- Born: April 29, 1728 Saint-Pierre et Saint-Saturnin, Lyon, France
- Died: before October 1779 France
- Allegiance: United States
- Branch: Army
- Service years: Continental Army: 1776
- Rank: Engineer lieutenant colonel

= Christophe Pélissier (businessman) =

Christophe Pélissier (sometimes spelled Pellissier; April 29, 1728 – before October 1779) was a Canadian businessman.

==Life==
Pélissier was born in the parish of Saint-Pierre et Saint-Saturnin in Lyon, France, the son of François-Christophe Pélissier, a merchant, and Agathe Martaud La Rigaudière. He died, apparently in France, in 1779.

He was director of the Saint-Maurice ironworks near the city of Trois-Rivières in Quebec in the mid-1770s.

When the Americans invaded Quebec in 1775, Pélissier, whom his business associate Pierre de Sales Laterrière described as a "strong supporter of John Wilkes and his system of freedom", strongly supported the American cause. General Richard Montgomery met with him in December 1775 to discuss the establishment of a provincial convention for the purpose of electing representatives to the Second Continental Congress, a step Pélissier advised against until Quebec City was taken.

His ironworks supplied ammunition, bombs, and cannonballs for the siege of Quebec; he also wrote a letter to the Second Continental Congress on January 8, 1776, to point out the measures they should take for a successful taking of Quebec. As the Americans retreated from Quebec in May and June 1776, Pélissier fled the province with them. On July 29, 1776, he received an engineering lieutenant colonel's commission in the Continental Army, and in October assisted in the improvement of the defenses at Fort Ticonderoga.

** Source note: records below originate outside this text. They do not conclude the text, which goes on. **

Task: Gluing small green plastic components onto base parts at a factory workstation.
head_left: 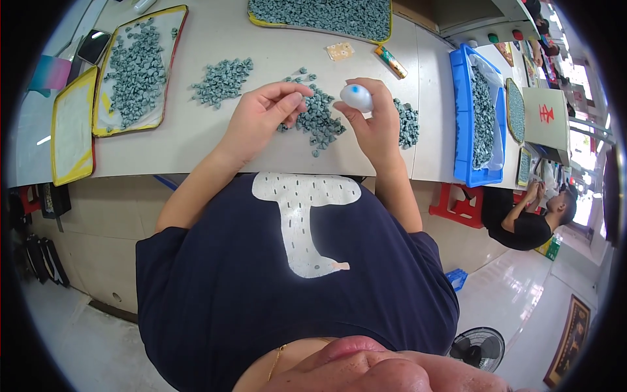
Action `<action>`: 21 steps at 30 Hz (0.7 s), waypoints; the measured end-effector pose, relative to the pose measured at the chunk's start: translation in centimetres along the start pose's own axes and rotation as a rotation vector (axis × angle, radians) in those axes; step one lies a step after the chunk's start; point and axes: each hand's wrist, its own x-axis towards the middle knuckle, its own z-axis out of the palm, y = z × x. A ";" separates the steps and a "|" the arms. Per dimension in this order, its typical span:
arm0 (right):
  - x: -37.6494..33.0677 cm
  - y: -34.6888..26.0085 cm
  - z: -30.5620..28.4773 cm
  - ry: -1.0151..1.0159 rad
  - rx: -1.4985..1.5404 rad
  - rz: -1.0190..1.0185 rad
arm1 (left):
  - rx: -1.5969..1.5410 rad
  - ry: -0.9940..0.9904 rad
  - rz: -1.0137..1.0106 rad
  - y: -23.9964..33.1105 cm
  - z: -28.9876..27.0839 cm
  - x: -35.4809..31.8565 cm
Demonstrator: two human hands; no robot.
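Observation:
My right hand point(377, 124) is wrapped round a white, rounded, bottle-like thing point(357, 98) with a blue spot on its end. The fingers of my left hand point(266, 117) are pinched together; whatever sits between them, if anything, is too small to make out. Between and below both hands lies a loose pile of small grey-green pieces point(318, 121) on the white table point(196, 140). A second heap of such pieces point(222, 81) is left of my left hand, and another heap point(407, 124) lies just right of my right wrist.
Left stand a yellow-rimmed tray point(163, 98) with more pieces and another yellow-edged tray point(72, 130). A full tray point(320, 29) is at the far edge, near an orange-and-green tube point(390, 61). A blue basket point(462, 117) stands right. Beyond it a person point(529, 219) sits working.

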 end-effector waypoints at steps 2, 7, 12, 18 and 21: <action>0.6 -1.2 -0.4 -0.021 -0.211 -0.178 | -0.297 -0.087 -0.129 -0.5 -0.4 0.1; 0.6 -1.8 -0.9 0.008 -0.279 -0.160 | -0.552 -0.137 -0.105 -1.4 -1.1 0.2; 1.0 -1.9 -1.2 0.044 -0.383 -0.240 | -0.676 -0.153 -0.150 -2.1 -1.9 0.3; 1.1 -1.6 -1.3 0.034 -0.471 -0.342 | -0.687 -0.052 -0.199 -2.1 -2.1 0.3; 1.1 -1.8 -1.3 0.049 -0.515 -0.357 | -0.712 -0.093 -0.196 -2.3 -2.4 0.3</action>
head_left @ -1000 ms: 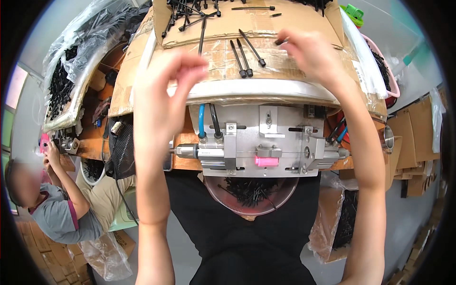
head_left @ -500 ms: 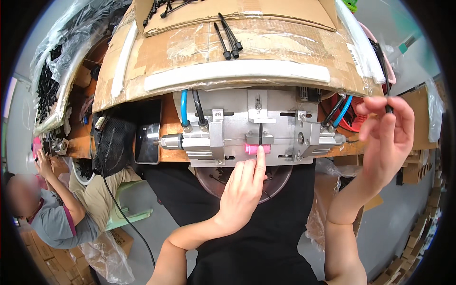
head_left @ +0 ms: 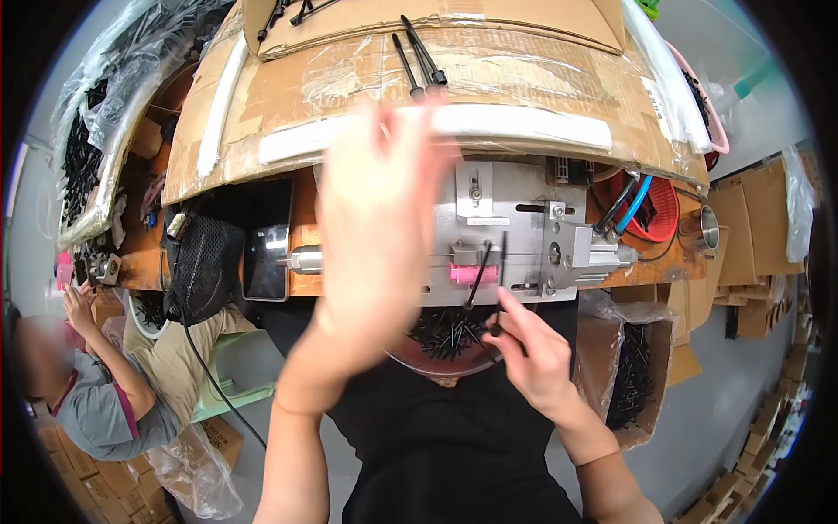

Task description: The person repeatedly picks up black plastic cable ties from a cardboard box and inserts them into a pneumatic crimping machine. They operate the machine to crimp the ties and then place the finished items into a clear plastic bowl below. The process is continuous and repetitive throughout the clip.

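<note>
My right hand (head_left: 534, 354) pinches a slim black rod with a knobbed end (head_left: 503, 262), held nearly upright in the picture in front of the metal fixture (head_left: 524, 237). Just left of it, a second black rod (head_left: 477, 278) slants across the pink block (head_left: 463, 274) at the fixture's front, its knobbed end toward the bowl; whether it touches anything is unclear. Smeared by motion, my left hand (head_left: 371, 210) passes over the fixture's left clamp and hides it. Its fingers reach up by several black rods (head_left: 423, 61) on the cardboard, and their grip is not readable.
Below the fixture, a dark bowl (head_left: 410, 364) holds many black rods. An open carton (head_left: 665, 367) of rods stands at right, near a red basket (head_left: 668, 214). A phone-like dark screen (head_left: 266, 262) and black mesh bag (head_left: 205, 262) lie left; a person (head_left: 113, 384) sits beyond.
My left hand has left the pink block and swung up and left. My right hand has come in from the far right with its rod. The rod at the fixture now slants toward the bowl.
</note>
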A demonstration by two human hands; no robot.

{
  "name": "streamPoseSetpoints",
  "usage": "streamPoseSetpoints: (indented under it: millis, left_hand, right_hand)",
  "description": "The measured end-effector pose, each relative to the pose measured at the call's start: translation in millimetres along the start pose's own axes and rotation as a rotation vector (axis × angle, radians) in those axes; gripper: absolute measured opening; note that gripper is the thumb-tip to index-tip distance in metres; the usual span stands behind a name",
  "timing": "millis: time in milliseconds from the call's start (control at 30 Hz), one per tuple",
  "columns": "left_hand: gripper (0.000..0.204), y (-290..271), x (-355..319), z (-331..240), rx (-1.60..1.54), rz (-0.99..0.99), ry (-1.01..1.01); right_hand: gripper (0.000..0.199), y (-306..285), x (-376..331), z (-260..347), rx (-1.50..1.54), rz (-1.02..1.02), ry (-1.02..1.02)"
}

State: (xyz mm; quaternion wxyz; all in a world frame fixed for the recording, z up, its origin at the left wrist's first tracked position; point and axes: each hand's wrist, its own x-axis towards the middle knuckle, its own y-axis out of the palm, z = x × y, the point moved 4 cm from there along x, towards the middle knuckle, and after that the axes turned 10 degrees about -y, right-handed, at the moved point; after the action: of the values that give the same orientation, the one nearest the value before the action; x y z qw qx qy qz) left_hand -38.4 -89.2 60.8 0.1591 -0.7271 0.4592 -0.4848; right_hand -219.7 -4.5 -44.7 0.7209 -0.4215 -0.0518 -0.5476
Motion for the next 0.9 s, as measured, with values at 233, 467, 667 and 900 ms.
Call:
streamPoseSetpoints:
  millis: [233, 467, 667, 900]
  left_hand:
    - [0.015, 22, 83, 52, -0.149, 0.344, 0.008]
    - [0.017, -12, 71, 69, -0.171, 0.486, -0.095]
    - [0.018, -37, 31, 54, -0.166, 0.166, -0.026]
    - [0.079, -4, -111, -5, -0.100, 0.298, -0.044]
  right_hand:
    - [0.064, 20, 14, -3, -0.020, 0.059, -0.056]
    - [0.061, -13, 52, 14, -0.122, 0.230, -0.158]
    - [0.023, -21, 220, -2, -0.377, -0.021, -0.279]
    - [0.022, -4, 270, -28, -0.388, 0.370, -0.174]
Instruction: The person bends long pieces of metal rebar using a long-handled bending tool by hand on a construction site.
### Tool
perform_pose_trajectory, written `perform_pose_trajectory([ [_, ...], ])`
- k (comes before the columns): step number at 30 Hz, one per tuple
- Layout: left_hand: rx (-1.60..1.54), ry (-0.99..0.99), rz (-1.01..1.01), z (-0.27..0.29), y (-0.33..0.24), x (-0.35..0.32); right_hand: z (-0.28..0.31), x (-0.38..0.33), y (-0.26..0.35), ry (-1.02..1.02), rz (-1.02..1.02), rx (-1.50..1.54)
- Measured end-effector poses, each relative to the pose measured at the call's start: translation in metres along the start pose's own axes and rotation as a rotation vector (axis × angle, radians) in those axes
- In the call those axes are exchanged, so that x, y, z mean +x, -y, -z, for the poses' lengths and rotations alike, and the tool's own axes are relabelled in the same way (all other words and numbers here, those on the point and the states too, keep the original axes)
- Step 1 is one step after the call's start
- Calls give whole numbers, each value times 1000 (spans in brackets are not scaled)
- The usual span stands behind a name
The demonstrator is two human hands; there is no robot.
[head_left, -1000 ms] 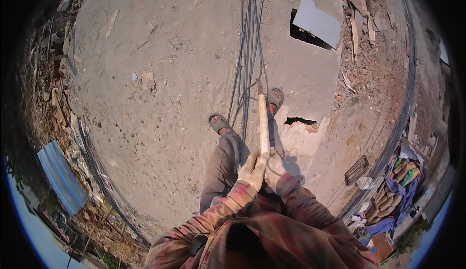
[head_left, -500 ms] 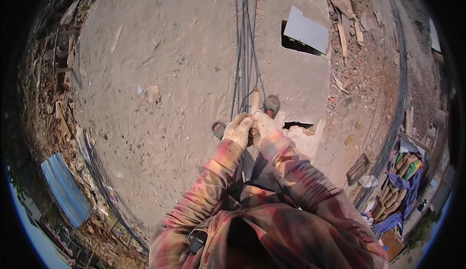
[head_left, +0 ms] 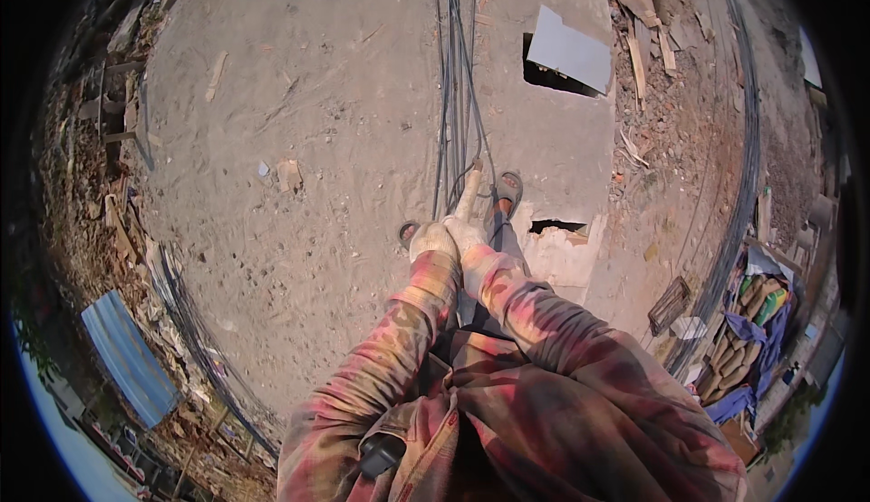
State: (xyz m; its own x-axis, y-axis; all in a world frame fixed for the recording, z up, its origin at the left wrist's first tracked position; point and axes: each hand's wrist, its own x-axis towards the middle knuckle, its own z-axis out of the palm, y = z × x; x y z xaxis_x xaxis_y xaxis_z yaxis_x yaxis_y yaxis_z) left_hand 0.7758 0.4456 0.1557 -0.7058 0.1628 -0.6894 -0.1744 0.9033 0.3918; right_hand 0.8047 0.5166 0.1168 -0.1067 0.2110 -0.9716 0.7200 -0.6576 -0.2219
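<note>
My left hand (head_left: 434, 240) and my right hand (head_left: 466, 234), both in pale work gloves, are closed and pressed together in front of me. A pale, stick-like handle (head_left: 468, 192) with a dark tip juts forward from my right hand. What my left hand grips is hidden by the glove. Long, thin dark metal rods (head_left: 449, 94) lie on the ground, running away from me; their near ends reach close to my gloves. I cannot tell whether the gloves touch them. My sandalled feet show on either side, the right foot (head_left: 509, 192) more fully.
A grey sheet (head_left: 569, 52) partly covers a dark hole in the concrete (head_left: 317, 94). A smaller broken hole (head_left: 557, 227) lies near my right foot. Rubble and wood scraps (head_left: 639, 58) line the right side. A bundle of long rods (head_left: 750, 130) and filled sacks (head_left: 729, 362) lie farther right.
My hands have drawn together and slightly back toward me, and the handle now slants more to the right. The round brownish thing seen between the gloves is now hidden.
</note>
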Motion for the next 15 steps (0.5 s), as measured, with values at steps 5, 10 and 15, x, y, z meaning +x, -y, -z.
perform_pose_trajectory([
  [5,-642,45,566,-12,-18,-16,25,9,-24,23,25,34],
  [10,-317,161,549,-20,-27,-24,50,13,-58,23,66,129],
  [15,-660,38,945,-51,21,-67,60,15,-131,-134,182,-585],
])
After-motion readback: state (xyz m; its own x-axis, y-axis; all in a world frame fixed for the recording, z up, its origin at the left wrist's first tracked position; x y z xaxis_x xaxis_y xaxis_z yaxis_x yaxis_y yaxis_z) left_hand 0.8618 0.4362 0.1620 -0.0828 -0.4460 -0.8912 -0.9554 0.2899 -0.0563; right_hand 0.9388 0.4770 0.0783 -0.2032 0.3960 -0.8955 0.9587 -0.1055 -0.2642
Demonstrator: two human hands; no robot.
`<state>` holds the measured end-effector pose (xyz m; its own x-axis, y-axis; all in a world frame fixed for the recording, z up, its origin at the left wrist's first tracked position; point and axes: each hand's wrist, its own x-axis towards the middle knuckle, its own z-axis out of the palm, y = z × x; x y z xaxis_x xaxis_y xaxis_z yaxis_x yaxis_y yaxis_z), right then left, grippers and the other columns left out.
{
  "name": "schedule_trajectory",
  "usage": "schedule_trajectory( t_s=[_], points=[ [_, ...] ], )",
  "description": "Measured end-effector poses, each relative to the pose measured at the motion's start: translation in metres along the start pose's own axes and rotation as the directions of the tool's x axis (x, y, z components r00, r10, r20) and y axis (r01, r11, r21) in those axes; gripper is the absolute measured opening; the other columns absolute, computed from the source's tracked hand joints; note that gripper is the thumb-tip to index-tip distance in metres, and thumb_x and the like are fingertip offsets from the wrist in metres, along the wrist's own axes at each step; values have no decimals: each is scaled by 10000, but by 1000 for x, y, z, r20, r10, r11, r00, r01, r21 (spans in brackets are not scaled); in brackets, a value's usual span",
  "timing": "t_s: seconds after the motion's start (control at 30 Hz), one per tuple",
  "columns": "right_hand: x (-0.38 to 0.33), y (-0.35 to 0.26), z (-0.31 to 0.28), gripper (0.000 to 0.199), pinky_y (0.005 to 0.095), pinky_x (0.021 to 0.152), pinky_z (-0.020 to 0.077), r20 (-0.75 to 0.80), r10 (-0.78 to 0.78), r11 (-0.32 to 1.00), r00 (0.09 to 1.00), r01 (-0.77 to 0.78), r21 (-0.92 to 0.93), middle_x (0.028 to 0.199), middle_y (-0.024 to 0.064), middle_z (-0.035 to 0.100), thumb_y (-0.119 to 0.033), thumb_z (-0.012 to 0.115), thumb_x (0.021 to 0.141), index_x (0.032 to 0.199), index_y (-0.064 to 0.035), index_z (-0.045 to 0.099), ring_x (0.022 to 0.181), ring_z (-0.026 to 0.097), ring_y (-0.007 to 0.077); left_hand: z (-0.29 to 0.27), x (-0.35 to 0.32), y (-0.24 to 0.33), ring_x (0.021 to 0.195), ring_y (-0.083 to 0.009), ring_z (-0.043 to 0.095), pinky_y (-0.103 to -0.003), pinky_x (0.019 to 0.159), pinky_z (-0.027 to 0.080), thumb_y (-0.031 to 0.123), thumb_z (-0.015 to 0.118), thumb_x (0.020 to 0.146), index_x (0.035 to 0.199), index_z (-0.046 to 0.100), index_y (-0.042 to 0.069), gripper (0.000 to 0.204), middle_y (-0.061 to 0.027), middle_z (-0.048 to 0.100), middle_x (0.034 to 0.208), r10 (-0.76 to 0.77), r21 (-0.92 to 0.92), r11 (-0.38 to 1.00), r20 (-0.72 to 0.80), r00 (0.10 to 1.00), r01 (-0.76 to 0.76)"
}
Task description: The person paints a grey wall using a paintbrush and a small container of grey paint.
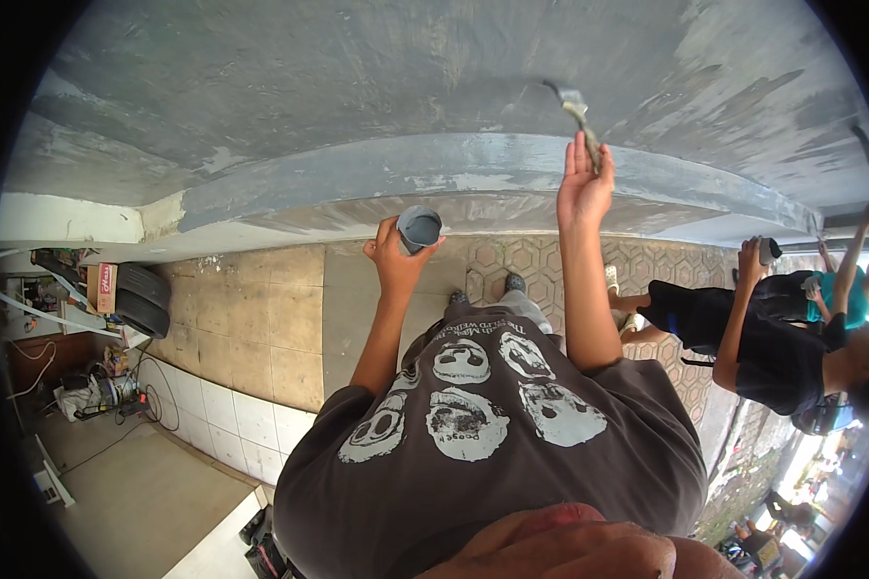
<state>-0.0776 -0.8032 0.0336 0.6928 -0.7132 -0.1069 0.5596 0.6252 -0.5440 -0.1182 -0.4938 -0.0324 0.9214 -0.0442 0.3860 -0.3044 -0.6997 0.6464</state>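
Note:
My left hand (396, 253) is wrapped round a small cup of grey paint (419, 229), held upright at chest height with its open top showing. Raised in front of me to the right, my right hand (586, 188) grips a paintbrush (581, 111) by its handle. The brush's dark bristles touch or nearly touch the grey wall (434, 82); the exact contact is blurred. Streaky grey paint covers the wall, with paler patches at the right. Below it runs a lighter grey ledge (406, 159).
To my right a person in black (690, 314) holds a dark cup, with another in teal beyond. Tyres (143, 299) and a cardboard box (102, 289) stand at the left, near cables and tools. Hexagonal paving (541, 261) meets tan floor tiles (261, 318).

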Motion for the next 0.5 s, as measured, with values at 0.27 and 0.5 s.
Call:
schedule_trajectory(
  t_s=[0.27, 0.5],
  points=[
    [-34, 15, 20, 485, 486, 1138, 503, 232, -76, 954, 970, 138, -265, 1515, 203, 454, -313, 447, 1125, 1478, 13, 377, 1383, 522, 418, 0, -5, -4, 1063, -203, 607, -407, 951, 282, 390, 958, 648, 1069, 727, 71, 576, -23, 650, 1156, -1, 3, 1000, 2, 1000, 1],
    [-37, 108, -137, 628, 419, 1131, 492, -130, 232, 891, 964, -264, -370, 1589, 228, 411, -386, 452, 1119, 1558, 48, 339, 1417, 502, 362, -7, -10, -1, 1070, -199, 613, -414, 950, 283, 381, 958, 651, 1068, 731, 74, 565, -26, 654, 1172, -24, -12, 1000, -9, 1000, 24]
  ],
)
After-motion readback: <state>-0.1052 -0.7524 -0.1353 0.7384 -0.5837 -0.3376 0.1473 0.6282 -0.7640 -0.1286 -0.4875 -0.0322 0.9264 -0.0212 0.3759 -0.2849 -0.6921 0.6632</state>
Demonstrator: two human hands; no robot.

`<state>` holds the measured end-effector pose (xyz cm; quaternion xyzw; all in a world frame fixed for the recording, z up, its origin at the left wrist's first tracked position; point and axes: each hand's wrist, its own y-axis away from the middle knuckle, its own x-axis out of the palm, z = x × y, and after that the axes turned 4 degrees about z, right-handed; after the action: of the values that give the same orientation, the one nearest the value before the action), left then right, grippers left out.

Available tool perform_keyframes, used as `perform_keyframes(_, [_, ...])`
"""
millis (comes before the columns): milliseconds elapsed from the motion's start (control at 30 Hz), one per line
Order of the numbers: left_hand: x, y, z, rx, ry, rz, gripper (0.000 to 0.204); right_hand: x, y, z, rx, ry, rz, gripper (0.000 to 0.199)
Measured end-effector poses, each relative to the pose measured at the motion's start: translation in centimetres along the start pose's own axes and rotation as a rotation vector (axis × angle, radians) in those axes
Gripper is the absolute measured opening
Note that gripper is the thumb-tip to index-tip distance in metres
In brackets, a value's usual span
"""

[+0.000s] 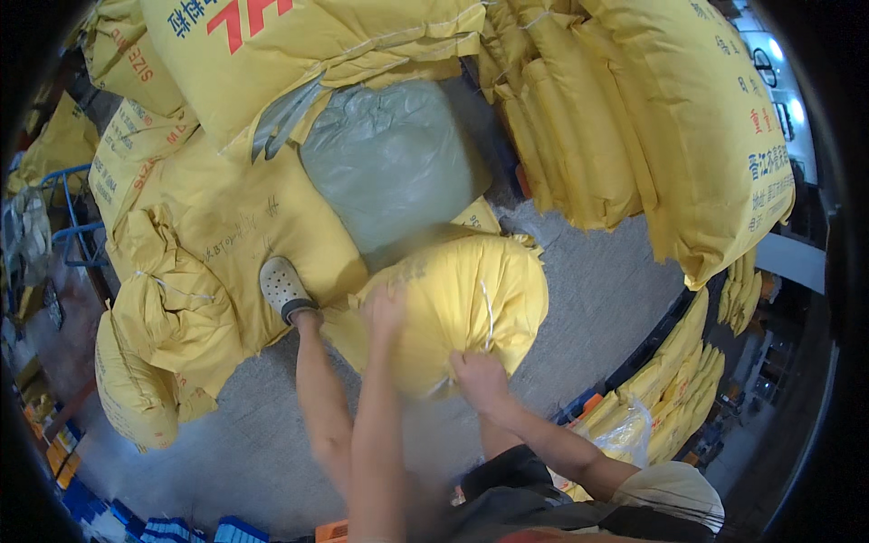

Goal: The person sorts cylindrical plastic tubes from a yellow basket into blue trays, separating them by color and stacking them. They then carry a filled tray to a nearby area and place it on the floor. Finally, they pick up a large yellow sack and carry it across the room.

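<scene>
A bulging yellow woven sack (457, 290) lies tilted in front of me, its side gathered with white string (489, 312). My right hand (480, 376) is closed on the sack's gathered near edge, where the string runs. On its left part, my left hand (386, 309) grips the fabric with fingers curled, somewhat smeared by motion. My foot in a light clog (286, 290) rests on a large flat yellow sack (262, 204) to the left. Just beyond the held sack sits a grey-green plastic-wrapped bundle (389, 154).
A big yellow sack (299, 68) leans over the bundle at the back. Stacked yellow sacks (579, 136) stand at the far right, with more sacks (679, 389) near right. A tied sack (172, 299) lies left, near a blue metal frame (77, 217). Grey floor (597, 271) shows between.
</scene>
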<state>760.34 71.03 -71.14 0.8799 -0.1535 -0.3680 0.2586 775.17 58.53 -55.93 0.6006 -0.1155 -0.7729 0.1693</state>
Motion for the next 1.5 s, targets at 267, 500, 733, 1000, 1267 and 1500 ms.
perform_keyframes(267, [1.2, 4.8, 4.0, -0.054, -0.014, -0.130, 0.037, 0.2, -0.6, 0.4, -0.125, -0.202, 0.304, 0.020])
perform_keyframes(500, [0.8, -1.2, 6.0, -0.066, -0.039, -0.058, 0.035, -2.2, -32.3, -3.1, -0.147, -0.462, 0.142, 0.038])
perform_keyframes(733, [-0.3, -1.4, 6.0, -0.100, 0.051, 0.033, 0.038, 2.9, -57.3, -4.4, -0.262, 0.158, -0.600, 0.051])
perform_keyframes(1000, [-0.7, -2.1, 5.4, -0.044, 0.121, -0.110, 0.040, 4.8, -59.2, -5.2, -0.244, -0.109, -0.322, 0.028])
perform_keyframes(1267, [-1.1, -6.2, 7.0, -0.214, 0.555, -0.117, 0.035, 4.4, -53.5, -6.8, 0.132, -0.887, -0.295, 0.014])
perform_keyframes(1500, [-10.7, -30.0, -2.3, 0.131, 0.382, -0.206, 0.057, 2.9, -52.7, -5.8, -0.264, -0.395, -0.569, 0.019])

He eventually returned to his family home in France.

When he fled Quebec, Pélissier left behind his second wife Catherine, who began to have an affair with Laterrière in his absence. (It is likely that Laterrière was also a suitor of hers prior to her marriage.) Pélissier, apparently unaware of the affair, was eventually granted permission to return to Quebec to bring her to France. He finally left Quebec for good and returned to France in 1778 only with the children from his first marriage, and the satisfaction of having Laterrière accused of collaboration with the Americans (for which Laterrière would spend three years in prison).

Laterrière and Catherine married in October 1779, presumably having received word of Pélissier's death.